• **DIRECTIONS**:
Stopping at the line that holds "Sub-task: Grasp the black", repeat the lines below exactly, starting from the very first and including that final line.

• **INPUT**:
Start of Block
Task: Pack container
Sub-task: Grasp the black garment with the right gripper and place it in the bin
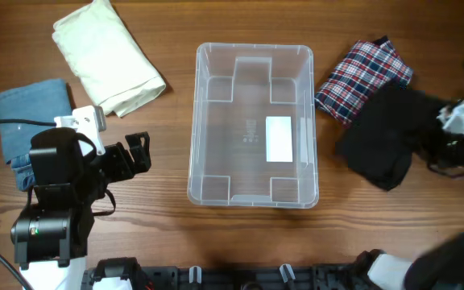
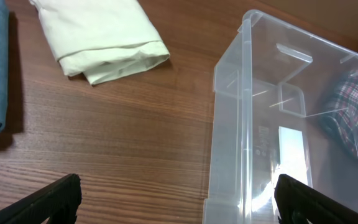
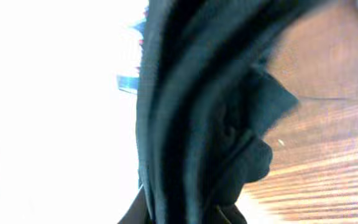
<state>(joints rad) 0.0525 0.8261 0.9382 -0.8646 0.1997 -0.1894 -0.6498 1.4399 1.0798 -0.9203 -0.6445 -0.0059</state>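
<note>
The clear plastic container [image 1: 253, 125] stands empty in the middle of the table, a white label on its base; it also shows in the left wrist view [image 2: 291, 124]. My left gripper [image 1: 135, 155] is open and empty, left of the container, its fingertips wide apart [image 2: 179, 202]. My right gripper [image 1: 449, 145] at the right edge is shut on a black garment [image 1: 389, 141], which hangs from it and fills the right wrist view [image 3: 204, 112]. A plaid garment [image 1: 363, 76] lies right of the container.
A folded cream cloth [image 1: 107, 56] lies at the back left, also in the left wrist view [image 2: 101, 37]. A folded blue denim piece [image 1: 26, 117] lies at the far left, partly under the left arm. The table's front edge holds black arm mounts.
</note>
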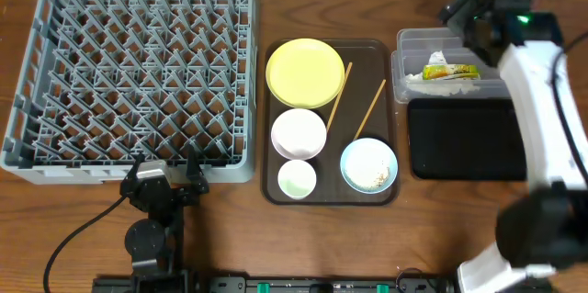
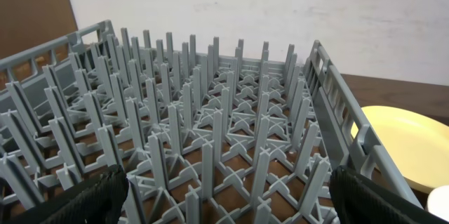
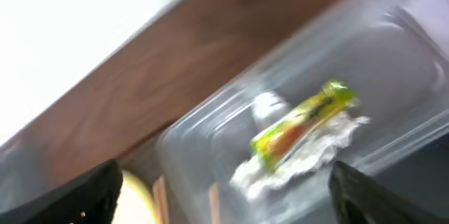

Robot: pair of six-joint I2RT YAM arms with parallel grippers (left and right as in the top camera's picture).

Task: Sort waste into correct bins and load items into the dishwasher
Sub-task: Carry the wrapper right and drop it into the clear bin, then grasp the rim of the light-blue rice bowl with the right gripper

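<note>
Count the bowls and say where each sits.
2. The white bowl sits on the tray beside the plate; the blue bowl is at the tray's near right corner, right of the cup. None looks hidden.

Brown serving tray (image 1: 367,59) flat on bench (image 1: 349,247), mid-frame in overhead view, rounded corners, raised rim. Bench: brown wood grain. Black cable (image 1: 83,229) lies on bench lower left, curving toward bottom edge. Dark rail (image 1: 322,286) with green spots along bottom edge. White wall (image 2: 280,6) behind bench in left wrist view, brown panel (image 2: 31,6) at its left. Right wrist view blurred: pale area (image 3: 70,27) upper left, probably same wall.
</note>
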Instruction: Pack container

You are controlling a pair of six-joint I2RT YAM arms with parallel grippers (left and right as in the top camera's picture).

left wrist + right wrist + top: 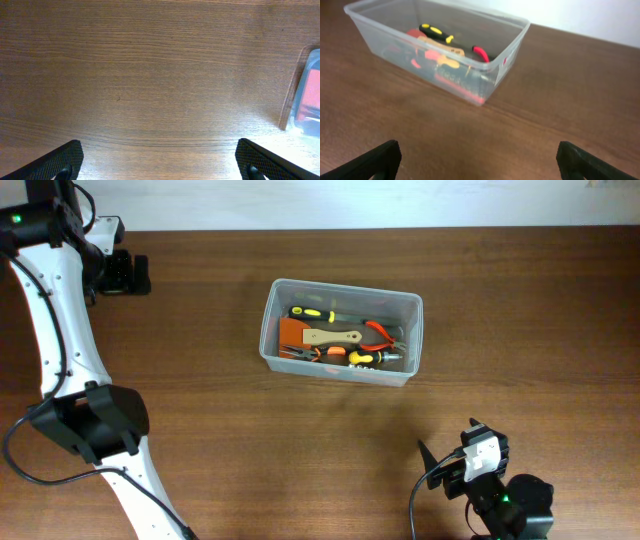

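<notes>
**Two Sets of Jaws Spread Wide, Nothing Held**

Both fingers of the left gripper (pixel 160 167) sat at the bottom corners of its wrist view, far apart. Only the bare wooden table (pixel 150 75) showed between them, so its jaws were released and gripped nothing. The right gripper (pixel 480 162) showed the same: two dark fingers at the lower corners of its own view, spread wide over bare wood.

From above, the left gripper hung over the far left part of the table, well apart from the container (pixel 412 330). The right gripper hovered by the near edge, toward the right, also well apart from it, with its camera facing the tub.

The container stood upright near the middle of the table, mouth upward. Its long axis ran across the table from left to right, slightly skewed, so that its right end lay a little nearer the robot than its left. In the right wrist view one rounded corner pointed toward the camera. In the left wrist view only a blurred corner showed at the right edge.

Inside lay hand tools, mostly along the long axis: a yellow-and-black screwdriver (pixel 312 313), a wooden-handled tool (pixel 335 337) and red-handled pliers (pixel 380 331). The rest were too tangled to tell apart.
</notes>
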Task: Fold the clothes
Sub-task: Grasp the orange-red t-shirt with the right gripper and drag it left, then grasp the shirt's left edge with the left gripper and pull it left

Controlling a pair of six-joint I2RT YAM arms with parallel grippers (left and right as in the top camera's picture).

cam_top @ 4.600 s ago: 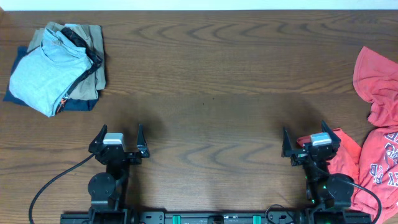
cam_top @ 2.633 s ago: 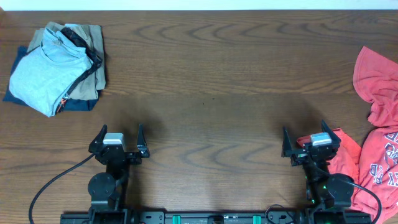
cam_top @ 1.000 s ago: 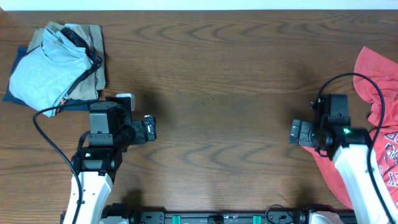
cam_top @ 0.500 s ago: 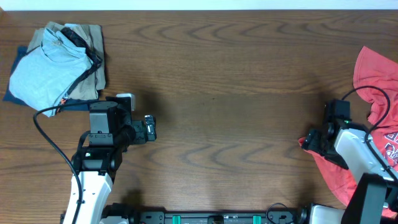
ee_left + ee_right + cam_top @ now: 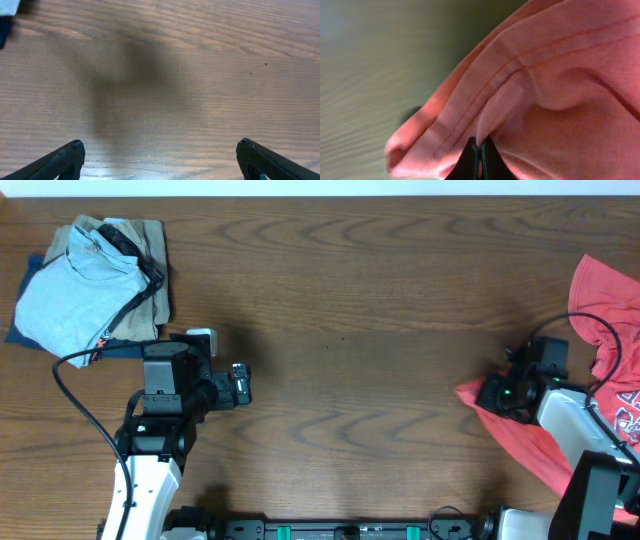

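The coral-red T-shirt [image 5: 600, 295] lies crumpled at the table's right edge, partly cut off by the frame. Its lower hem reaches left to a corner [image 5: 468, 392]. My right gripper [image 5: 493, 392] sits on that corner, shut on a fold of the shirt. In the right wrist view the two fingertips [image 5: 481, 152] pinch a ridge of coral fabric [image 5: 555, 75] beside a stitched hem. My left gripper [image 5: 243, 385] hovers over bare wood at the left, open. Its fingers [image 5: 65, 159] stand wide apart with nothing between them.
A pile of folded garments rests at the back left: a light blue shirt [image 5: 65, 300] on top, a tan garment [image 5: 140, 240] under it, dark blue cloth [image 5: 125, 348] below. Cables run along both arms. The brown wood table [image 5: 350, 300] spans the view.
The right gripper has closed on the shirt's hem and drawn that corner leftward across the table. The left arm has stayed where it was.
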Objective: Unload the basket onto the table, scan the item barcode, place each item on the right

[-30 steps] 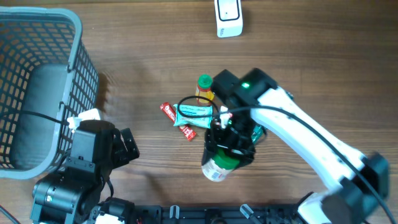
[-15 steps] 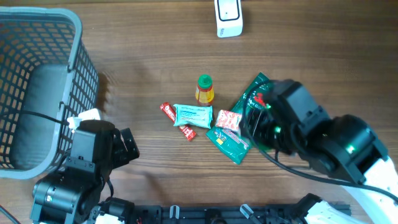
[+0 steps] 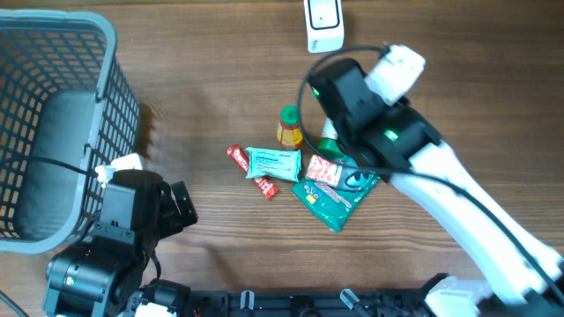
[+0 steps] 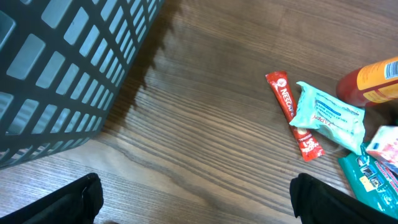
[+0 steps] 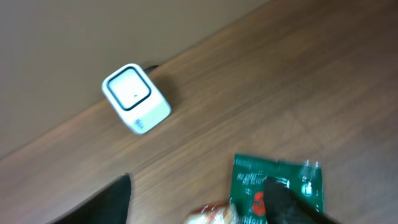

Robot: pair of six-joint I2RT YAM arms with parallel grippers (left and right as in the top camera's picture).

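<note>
The grey mesh basket stands at the left of the desk; only its own grey floor shows through the walls. The green pouch lies flat mid-desk, touching a small pink packet, with a pale teal packet over a red coffee stick and a red-capped bottle upright just behind. The white barcode scanner sits well apart at the far edge. The right end effector hovers above the pouch, fingers apart, nothing between them. The left end effector is spread wide over bare wood-grain desk beside the basket. Beyond the desk's far edge is a plain tan surface.
</note>
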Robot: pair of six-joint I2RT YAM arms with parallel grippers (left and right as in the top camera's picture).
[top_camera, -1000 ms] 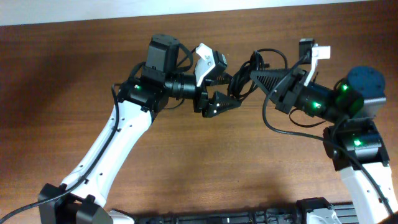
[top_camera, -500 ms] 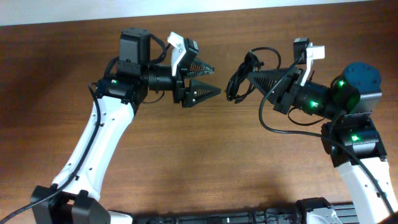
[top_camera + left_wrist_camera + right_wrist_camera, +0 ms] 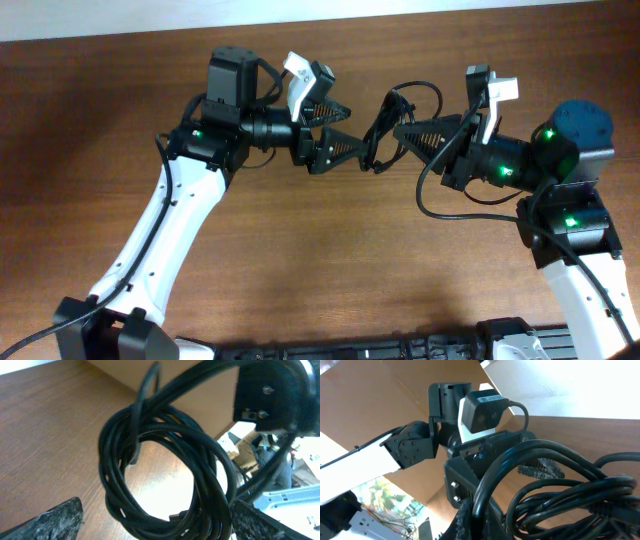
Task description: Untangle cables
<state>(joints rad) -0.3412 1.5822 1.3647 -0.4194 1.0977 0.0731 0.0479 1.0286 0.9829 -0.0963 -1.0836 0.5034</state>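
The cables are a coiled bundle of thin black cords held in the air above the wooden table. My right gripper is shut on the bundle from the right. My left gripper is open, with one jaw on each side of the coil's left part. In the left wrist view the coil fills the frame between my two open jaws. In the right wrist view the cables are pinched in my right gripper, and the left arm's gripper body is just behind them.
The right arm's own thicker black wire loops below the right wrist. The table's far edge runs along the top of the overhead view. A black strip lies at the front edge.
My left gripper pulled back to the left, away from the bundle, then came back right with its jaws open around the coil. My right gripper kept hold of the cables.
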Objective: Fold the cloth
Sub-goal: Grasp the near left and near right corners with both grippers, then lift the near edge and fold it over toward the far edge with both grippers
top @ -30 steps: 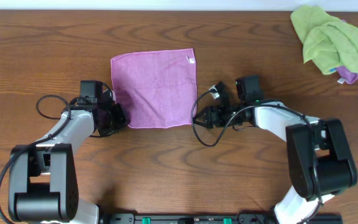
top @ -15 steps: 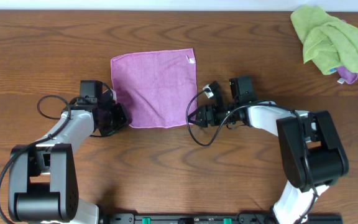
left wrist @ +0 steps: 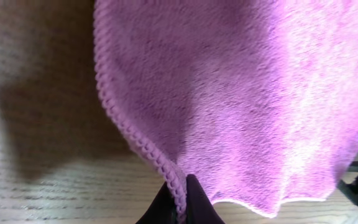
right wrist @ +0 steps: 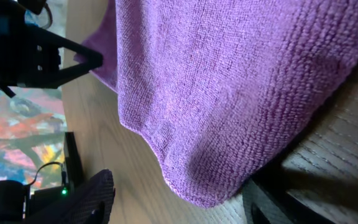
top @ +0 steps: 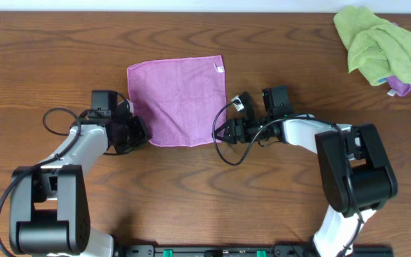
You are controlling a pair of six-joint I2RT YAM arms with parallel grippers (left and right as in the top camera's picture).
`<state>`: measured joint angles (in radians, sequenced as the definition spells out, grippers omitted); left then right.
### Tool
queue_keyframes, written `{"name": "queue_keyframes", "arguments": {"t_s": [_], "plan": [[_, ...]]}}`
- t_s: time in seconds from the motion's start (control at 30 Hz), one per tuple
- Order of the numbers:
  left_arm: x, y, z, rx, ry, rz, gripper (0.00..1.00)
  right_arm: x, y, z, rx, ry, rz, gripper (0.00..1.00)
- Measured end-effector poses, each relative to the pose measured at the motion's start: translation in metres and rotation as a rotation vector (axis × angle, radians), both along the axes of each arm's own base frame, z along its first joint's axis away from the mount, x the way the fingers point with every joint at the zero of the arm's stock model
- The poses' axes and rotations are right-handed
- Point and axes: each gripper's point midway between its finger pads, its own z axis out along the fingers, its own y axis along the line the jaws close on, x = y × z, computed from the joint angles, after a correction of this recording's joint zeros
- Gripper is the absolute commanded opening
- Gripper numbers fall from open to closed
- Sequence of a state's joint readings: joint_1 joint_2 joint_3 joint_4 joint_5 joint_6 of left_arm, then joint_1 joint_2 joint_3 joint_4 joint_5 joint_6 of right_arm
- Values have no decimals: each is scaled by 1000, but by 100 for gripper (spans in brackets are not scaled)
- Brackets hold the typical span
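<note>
1. While the cloth is lying flat near the middle of the table, its two near corners are sitting right at the grippers.
2. At the near-left corner, the left gripper is pinching the hem, jaws closed on it.
3. At the near-right corner, the right gripper is standing open, with its fingers straddling the corner and not gripping yet.
4. Risk: the right jaws could be closing on only a sliver of hem, so that corner would be slipping out on the lift and skewing the fold.
5. Risk: with the fingertips riding this low, they could be scraping the wood and dragging the cloth instead of raising it.
6. Both arms are reaching low and inward from the near edge, elbows out, wrists close to the tabletop.
7. A lime-green cloth is lying bunched at the far-right corner, well apart.
</note>
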<state>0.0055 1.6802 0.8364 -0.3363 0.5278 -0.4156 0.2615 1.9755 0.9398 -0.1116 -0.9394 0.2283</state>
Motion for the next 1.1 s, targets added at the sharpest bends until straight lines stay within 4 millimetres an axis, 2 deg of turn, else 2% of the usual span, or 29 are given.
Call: {"name": "queue_keyframes", "arguments": {"t_s": [0.1, 0.43, 0.73, 0.97, 1.1], "plan": [[7, -4, 9, -27, -19, -5, 6, 0, -1, 0, -11, 10, -2, 74], [42, -11, 51, -72, -105, -21, 6, -4, -5, 1, -47, 42, -10, 76], [49, -12, 63, -76, -122, -23, 6, -6, -3, 1, -64, 38, -3, 78], [68, -12, 93, -88, -174, -27, 6, -8, -1, 1, -85, 36, 2, 78], [77, -6, 106, -86, -204, -13, 6, -8, -1, 1, -88, 38, 2, 79]]}}
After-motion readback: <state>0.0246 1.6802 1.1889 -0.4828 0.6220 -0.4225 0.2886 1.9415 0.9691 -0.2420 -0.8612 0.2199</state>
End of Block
• **ANSWER TO THE PROBLEM**:
Task: Pack container
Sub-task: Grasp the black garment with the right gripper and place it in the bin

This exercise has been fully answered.